Teraz w dłoń bierzemy wałek. Wałka również nie posiadam. Zamiast wałka używam pokala Żywca. Dlaczego akurat Żywca? Bo ma równe ścianki bez jakiś wykrzywień. Rozwałkujemy kawałek ciasta (tak żeby się na blacie zmieścił), do grubości... nie wiem do jakiej grubości. Połowy grubości zeszytu 60 kartkowego. Pokalem wycinamy kółeczka, nakładamy farszu i zaklejamy. Operację powtarzamy do wyczerpania ciasta lub farszu.
UWAGA: Wszytko co nie powinno się przykleić do ciasta posypujemy mąką (nie dotyczy ścian).

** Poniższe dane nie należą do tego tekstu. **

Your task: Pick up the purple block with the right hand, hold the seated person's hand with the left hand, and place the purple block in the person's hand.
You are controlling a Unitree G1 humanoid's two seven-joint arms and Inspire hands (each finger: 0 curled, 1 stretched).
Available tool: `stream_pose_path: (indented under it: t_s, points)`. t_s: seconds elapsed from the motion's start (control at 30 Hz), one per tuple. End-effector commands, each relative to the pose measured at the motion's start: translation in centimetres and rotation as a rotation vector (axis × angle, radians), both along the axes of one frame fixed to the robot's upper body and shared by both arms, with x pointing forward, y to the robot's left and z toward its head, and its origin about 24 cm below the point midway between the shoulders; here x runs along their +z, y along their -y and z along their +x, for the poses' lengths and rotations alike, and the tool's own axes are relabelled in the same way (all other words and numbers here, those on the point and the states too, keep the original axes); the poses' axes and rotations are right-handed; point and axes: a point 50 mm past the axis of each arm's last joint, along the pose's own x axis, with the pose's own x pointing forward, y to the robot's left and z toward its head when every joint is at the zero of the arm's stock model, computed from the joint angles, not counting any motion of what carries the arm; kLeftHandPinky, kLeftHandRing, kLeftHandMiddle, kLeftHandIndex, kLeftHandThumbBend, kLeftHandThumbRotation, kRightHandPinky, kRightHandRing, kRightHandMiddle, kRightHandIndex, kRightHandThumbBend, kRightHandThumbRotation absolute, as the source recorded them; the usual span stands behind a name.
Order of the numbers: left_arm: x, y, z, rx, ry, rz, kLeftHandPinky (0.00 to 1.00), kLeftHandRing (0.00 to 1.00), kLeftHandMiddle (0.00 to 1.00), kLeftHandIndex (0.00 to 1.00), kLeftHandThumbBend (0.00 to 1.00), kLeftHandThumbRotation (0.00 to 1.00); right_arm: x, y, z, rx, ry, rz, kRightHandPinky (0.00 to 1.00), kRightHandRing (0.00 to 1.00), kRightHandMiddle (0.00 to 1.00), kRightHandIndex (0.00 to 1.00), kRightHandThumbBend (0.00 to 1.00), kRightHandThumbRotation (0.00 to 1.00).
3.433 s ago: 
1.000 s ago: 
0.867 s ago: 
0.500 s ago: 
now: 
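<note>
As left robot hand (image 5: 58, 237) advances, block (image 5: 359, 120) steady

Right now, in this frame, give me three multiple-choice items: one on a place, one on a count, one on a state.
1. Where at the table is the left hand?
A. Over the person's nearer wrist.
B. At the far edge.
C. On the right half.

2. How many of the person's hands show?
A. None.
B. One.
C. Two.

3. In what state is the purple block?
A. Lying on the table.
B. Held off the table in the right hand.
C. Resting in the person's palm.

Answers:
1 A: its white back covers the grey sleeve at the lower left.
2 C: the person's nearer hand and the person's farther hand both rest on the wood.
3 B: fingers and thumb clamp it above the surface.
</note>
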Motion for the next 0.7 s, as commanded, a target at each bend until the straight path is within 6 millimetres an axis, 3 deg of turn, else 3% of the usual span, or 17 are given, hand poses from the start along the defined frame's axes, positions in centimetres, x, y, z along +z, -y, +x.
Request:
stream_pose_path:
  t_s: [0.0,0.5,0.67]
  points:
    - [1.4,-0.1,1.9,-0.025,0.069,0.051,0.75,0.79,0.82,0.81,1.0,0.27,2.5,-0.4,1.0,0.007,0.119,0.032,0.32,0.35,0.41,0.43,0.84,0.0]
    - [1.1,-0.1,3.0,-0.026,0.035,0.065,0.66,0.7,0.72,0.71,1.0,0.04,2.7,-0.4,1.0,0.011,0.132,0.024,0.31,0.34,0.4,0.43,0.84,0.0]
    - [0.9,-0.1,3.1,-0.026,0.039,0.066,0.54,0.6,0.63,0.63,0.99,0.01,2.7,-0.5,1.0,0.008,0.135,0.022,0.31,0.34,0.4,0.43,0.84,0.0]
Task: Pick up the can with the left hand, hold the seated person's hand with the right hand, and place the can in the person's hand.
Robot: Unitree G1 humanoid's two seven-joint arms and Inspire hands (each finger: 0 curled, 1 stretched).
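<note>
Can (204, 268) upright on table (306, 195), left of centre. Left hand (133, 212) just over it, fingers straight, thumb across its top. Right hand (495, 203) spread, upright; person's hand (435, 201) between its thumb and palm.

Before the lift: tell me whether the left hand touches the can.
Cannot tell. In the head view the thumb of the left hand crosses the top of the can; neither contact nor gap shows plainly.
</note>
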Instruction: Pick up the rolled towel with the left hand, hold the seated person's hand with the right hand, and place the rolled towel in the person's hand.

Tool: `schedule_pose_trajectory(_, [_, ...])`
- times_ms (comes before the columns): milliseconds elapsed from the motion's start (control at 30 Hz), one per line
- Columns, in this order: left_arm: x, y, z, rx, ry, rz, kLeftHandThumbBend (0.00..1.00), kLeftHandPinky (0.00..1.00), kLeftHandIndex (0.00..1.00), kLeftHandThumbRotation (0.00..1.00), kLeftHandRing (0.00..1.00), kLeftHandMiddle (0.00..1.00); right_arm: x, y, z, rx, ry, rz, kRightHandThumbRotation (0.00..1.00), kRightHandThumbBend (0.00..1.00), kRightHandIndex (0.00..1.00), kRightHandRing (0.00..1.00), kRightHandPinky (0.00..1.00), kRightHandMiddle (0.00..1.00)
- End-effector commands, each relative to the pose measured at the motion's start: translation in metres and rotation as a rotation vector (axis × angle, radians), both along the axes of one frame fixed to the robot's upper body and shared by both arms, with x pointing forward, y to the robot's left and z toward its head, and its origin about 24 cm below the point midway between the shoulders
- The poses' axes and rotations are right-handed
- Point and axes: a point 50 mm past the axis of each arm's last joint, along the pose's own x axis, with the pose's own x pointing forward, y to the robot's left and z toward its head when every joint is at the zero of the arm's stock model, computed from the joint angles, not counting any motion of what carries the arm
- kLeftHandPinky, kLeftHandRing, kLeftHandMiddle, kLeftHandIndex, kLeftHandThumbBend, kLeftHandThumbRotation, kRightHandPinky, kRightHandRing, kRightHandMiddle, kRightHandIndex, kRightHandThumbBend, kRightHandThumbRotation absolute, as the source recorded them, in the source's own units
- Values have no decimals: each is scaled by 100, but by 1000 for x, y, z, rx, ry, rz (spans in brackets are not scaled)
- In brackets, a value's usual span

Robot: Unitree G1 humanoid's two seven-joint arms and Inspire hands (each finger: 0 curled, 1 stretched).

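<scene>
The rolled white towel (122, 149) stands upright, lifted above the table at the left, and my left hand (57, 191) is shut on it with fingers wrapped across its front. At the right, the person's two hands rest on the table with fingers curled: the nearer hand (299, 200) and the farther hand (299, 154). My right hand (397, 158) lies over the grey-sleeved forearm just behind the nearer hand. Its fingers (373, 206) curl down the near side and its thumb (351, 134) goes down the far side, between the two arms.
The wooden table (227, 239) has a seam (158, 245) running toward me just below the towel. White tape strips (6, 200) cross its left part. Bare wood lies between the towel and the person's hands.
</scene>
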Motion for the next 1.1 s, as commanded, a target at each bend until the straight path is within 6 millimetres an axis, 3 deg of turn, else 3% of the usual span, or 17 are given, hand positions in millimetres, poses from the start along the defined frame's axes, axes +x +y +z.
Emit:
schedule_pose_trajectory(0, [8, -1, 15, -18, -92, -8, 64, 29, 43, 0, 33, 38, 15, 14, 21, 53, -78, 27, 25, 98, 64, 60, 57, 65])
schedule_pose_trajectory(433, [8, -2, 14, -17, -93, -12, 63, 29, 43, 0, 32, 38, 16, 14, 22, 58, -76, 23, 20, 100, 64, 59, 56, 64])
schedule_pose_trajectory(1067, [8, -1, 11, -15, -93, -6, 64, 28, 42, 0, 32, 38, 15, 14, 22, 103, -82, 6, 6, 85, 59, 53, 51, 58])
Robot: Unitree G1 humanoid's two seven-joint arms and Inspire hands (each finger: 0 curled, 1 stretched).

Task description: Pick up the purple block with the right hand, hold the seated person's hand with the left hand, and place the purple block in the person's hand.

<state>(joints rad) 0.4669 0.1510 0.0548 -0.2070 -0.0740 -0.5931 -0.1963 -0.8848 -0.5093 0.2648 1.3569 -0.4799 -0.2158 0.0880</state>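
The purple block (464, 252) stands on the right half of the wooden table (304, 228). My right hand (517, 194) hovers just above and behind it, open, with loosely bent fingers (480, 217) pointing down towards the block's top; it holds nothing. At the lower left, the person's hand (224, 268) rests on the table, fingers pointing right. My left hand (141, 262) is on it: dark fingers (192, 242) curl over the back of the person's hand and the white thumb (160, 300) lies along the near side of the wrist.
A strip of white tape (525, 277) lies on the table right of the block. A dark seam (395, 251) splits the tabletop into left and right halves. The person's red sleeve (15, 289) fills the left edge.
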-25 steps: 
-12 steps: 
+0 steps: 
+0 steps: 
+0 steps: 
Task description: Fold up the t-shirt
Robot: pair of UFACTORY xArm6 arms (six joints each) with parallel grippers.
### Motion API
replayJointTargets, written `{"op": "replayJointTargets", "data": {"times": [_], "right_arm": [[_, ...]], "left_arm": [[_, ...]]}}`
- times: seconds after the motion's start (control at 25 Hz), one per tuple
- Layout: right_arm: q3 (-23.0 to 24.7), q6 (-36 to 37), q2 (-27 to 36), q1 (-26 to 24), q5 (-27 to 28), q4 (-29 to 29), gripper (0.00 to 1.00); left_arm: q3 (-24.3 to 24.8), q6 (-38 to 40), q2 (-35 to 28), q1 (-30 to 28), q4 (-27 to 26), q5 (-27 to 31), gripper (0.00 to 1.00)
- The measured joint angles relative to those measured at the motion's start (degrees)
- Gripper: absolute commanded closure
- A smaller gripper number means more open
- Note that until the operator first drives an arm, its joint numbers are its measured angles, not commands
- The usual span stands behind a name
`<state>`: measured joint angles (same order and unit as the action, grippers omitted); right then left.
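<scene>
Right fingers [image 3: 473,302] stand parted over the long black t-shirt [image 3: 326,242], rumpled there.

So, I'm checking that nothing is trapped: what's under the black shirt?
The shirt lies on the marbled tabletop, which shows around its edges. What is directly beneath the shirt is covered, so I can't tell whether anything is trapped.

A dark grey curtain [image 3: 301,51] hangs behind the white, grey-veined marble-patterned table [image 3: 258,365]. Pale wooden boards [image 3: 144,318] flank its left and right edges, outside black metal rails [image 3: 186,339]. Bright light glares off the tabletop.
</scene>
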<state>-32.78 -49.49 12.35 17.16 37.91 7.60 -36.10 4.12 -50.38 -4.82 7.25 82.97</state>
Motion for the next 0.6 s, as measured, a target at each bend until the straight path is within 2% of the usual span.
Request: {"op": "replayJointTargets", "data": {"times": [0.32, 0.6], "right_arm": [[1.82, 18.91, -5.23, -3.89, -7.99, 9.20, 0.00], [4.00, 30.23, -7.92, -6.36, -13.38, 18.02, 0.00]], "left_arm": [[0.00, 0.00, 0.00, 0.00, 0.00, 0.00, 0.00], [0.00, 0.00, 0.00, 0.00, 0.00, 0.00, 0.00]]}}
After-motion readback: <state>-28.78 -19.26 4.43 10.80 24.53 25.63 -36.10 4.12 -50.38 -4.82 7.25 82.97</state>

Pierożki wrzucamy do gotującej, osolonej wody i delikatnie mieszamy co jakiś czas. Jak wypłyną (bez żadnej kamizelki ratunkowej) znaczy są już dobre i można je wyławiać. Kładziemy je na talerzu lub półmisku (półmisek - połowa miśka). Nie kładziemy jednego na drugim, bo się posklejają. Operacja się zapętla while(ilosc_surowych_pierogów).
I to w sumie wszystko. Nie licząc bałaganu w kuchni (mąka jest wszędzie).